» **WHAT IS EXPECTED**:
The number needed is how many lines in these entries contain "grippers"; give it alone.

RECORDS SHOWN START

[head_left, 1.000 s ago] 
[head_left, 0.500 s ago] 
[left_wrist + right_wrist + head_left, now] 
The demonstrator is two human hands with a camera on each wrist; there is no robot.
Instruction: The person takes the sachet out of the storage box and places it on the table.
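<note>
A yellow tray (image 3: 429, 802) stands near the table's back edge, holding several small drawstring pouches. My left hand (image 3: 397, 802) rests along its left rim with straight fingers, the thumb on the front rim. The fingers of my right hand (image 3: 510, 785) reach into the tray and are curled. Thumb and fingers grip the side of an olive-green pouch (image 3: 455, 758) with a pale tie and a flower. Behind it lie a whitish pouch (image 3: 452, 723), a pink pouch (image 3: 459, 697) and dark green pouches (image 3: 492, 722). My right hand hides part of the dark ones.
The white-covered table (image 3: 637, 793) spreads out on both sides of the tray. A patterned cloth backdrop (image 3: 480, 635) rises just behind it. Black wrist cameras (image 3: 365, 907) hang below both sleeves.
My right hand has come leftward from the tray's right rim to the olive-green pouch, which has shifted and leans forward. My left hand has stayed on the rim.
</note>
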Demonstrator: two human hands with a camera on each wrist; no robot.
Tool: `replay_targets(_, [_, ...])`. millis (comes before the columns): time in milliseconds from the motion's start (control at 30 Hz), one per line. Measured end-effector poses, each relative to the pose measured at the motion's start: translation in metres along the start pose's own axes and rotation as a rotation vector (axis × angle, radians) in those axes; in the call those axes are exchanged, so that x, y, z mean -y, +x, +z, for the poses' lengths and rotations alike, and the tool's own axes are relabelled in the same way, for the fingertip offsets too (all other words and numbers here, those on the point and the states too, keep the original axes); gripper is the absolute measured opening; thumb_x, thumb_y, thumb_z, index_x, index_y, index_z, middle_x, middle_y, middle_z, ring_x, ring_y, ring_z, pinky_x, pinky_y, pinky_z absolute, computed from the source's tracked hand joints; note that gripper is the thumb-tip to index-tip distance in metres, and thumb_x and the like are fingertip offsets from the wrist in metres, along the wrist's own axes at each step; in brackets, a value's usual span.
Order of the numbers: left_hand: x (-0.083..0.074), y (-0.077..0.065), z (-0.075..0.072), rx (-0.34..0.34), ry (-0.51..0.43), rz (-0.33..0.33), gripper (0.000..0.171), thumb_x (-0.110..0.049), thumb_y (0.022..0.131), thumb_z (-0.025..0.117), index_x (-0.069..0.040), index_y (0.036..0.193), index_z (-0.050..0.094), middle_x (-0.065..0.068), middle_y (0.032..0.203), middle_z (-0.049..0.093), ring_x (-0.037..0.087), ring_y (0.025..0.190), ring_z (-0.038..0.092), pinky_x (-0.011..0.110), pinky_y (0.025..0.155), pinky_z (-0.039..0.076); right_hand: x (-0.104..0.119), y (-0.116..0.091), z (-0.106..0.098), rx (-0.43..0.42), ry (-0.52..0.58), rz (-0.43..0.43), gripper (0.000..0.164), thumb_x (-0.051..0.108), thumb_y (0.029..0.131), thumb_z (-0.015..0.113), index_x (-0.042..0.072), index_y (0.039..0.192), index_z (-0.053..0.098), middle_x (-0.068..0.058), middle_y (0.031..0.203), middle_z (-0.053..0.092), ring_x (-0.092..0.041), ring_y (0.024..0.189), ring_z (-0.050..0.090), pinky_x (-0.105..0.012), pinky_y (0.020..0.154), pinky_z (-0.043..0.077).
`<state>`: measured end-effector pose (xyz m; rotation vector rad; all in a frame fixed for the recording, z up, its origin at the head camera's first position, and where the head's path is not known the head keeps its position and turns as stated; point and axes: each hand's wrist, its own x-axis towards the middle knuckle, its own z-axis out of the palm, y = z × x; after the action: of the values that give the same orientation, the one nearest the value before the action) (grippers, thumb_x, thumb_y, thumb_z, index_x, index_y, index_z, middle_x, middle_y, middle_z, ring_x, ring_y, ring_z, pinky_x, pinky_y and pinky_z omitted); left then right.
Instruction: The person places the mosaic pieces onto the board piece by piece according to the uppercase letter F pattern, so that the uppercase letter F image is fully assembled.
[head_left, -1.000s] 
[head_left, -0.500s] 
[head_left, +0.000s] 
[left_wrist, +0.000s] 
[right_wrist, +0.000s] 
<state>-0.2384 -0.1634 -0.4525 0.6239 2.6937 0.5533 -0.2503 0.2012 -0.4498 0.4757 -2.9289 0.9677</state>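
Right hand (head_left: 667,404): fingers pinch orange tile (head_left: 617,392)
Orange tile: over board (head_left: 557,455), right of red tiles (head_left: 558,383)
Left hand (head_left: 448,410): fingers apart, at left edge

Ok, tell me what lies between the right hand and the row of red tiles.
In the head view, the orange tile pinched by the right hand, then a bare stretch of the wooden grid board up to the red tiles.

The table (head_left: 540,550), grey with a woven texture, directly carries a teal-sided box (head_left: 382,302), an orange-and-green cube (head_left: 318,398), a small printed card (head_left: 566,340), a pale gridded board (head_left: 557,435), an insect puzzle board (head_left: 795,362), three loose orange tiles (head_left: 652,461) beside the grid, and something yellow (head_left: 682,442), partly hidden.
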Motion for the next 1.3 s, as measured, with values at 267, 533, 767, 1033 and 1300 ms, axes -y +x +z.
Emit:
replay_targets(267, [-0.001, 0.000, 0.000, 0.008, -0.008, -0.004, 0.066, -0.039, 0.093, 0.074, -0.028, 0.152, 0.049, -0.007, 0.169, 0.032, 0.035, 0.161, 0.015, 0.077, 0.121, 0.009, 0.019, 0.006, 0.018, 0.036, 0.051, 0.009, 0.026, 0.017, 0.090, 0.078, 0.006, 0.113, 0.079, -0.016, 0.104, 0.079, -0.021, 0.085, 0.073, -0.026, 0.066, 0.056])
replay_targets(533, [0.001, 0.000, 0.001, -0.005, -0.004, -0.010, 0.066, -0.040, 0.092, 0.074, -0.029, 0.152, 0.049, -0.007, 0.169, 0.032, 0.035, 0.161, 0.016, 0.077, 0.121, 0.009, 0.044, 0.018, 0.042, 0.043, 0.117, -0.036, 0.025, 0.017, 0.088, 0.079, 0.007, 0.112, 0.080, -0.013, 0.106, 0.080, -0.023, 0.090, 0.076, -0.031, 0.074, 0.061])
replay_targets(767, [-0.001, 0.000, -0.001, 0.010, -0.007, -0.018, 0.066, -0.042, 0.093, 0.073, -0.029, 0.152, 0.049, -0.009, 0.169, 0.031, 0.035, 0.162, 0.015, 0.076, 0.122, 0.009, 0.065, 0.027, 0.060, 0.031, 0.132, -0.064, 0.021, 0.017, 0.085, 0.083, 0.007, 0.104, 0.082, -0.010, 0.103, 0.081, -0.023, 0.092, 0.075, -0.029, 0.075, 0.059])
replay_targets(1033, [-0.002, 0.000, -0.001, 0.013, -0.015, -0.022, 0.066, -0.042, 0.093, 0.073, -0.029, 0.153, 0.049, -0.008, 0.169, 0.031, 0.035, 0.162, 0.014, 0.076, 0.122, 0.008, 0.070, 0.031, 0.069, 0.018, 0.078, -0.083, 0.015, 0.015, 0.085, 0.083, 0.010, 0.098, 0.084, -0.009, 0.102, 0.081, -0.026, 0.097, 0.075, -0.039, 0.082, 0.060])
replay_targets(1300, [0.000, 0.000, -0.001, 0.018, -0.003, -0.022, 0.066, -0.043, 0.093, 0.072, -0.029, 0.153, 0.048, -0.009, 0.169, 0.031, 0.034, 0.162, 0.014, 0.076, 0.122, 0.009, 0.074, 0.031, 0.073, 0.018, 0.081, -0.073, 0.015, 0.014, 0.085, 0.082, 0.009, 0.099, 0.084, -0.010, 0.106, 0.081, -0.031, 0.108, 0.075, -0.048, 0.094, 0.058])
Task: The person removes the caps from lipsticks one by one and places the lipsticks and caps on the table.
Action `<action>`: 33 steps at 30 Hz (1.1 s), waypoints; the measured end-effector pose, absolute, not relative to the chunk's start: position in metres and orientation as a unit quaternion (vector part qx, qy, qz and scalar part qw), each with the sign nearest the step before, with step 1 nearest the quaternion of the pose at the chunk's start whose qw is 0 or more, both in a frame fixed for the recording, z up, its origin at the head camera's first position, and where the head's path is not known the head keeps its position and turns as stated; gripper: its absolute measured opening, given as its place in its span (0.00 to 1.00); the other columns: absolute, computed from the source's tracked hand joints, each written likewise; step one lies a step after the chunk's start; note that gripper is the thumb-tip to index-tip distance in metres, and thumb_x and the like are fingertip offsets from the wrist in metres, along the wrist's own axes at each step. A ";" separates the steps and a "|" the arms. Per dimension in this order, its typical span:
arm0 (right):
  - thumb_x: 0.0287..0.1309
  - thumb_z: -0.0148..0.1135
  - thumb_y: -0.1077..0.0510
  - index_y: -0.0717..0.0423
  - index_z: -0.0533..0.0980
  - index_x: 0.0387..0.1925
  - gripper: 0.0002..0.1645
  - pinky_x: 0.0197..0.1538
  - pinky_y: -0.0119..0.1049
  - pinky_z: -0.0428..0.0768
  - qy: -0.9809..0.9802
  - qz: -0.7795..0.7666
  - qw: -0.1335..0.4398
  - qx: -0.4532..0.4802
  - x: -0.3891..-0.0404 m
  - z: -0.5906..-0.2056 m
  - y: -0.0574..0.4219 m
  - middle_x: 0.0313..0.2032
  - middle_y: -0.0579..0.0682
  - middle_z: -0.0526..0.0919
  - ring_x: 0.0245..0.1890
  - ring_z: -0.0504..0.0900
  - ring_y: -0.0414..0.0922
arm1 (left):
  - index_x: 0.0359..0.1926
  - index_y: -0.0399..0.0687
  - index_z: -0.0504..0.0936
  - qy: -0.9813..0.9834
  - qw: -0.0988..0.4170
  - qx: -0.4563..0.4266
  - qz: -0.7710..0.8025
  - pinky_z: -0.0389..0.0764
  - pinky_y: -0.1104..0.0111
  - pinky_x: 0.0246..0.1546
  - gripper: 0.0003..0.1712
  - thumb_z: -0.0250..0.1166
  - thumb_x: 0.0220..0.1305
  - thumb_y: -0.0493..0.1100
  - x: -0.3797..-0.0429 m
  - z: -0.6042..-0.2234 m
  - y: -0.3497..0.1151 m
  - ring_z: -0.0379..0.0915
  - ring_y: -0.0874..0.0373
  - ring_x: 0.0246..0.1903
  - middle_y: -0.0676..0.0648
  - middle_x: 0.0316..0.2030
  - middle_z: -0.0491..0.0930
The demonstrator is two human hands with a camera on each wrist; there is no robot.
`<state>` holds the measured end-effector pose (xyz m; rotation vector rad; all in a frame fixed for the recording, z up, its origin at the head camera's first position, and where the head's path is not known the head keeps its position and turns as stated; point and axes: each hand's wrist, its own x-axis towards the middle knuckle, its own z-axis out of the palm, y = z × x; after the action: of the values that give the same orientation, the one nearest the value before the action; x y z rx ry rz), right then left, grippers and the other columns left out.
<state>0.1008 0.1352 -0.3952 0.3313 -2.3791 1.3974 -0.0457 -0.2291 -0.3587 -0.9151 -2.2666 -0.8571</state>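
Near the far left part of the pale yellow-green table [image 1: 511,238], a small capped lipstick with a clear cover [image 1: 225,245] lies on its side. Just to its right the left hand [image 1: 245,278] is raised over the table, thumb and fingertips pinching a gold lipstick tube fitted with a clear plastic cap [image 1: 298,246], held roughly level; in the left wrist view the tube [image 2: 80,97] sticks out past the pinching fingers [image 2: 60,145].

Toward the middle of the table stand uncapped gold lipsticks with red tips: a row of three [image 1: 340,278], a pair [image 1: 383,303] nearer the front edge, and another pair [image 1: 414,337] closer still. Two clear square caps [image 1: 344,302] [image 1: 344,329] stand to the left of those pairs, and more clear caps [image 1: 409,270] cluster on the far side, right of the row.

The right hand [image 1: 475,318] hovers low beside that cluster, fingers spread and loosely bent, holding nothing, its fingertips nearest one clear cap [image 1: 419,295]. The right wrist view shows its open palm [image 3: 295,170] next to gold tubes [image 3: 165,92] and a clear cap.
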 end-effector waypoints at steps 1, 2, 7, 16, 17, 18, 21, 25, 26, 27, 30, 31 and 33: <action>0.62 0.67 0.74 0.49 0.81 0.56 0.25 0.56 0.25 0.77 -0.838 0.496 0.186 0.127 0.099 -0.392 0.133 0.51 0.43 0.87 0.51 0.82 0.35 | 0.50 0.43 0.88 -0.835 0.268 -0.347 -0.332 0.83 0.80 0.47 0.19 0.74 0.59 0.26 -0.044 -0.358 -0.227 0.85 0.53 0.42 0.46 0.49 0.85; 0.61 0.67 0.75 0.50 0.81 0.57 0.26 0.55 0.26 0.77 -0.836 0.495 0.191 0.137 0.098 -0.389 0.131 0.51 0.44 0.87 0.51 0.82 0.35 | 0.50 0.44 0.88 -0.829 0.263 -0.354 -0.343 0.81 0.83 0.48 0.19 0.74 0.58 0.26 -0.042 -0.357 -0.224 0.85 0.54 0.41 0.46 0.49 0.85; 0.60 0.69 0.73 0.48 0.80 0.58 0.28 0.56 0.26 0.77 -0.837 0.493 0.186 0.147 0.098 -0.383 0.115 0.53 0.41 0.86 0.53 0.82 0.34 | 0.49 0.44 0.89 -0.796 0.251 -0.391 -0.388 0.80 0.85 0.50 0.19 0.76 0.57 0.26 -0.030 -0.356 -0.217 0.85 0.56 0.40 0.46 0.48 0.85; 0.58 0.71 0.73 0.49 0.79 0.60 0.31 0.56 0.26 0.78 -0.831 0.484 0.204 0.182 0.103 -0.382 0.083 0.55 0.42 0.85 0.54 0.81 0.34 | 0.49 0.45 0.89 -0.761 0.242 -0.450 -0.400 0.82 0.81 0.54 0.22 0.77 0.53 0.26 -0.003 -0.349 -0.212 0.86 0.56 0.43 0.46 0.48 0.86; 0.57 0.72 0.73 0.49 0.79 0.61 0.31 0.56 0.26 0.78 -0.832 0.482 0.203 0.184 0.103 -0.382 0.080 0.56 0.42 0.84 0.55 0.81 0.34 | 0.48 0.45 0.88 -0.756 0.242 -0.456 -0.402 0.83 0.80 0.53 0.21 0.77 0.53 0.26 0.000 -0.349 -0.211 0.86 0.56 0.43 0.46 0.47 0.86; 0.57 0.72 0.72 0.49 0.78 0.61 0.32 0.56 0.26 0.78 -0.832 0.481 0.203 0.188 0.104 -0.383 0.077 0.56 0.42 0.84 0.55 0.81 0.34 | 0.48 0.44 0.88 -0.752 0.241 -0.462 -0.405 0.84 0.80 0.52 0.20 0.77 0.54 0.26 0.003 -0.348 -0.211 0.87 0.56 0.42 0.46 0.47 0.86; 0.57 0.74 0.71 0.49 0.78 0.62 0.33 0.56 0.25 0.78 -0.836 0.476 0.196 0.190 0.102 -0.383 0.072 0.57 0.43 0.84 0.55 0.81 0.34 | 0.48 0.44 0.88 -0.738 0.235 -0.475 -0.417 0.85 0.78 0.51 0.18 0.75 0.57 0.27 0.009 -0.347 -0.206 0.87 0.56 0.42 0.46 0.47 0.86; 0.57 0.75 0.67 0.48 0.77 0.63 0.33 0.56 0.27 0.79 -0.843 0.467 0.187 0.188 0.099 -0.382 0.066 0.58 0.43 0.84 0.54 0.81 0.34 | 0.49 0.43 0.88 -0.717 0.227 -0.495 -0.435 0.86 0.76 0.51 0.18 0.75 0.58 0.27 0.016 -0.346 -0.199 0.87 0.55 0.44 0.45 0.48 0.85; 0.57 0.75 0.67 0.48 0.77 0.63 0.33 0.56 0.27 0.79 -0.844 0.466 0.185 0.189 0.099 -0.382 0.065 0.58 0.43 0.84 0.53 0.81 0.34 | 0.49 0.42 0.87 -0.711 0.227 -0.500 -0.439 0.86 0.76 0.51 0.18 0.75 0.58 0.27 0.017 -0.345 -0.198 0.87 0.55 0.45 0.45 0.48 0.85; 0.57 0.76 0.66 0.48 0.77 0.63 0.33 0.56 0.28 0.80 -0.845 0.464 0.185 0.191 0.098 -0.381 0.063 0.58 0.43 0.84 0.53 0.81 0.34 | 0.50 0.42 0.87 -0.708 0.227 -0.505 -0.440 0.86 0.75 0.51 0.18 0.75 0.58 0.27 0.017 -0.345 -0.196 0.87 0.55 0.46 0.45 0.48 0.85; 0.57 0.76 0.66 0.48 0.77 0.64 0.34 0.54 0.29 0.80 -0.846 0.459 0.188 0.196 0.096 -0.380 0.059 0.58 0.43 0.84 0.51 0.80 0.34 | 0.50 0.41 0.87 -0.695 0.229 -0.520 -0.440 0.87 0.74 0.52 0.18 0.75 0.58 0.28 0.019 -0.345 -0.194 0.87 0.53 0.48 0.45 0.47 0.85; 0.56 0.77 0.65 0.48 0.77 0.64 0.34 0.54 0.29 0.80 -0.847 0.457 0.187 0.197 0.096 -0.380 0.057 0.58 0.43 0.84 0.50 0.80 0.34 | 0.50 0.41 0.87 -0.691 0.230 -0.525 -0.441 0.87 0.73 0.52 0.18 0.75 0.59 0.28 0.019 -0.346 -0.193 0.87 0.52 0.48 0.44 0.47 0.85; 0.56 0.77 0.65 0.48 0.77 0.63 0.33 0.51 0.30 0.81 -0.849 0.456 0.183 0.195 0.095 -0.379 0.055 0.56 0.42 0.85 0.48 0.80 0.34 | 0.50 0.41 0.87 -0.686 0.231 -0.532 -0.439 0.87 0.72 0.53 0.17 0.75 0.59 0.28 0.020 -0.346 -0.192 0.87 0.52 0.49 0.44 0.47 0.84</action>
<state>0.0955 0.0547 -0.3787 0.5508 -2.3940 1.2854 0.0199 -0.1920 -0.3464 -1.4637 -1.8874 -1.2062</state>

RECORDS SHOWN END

» **EXPECTED ANSWER**:
2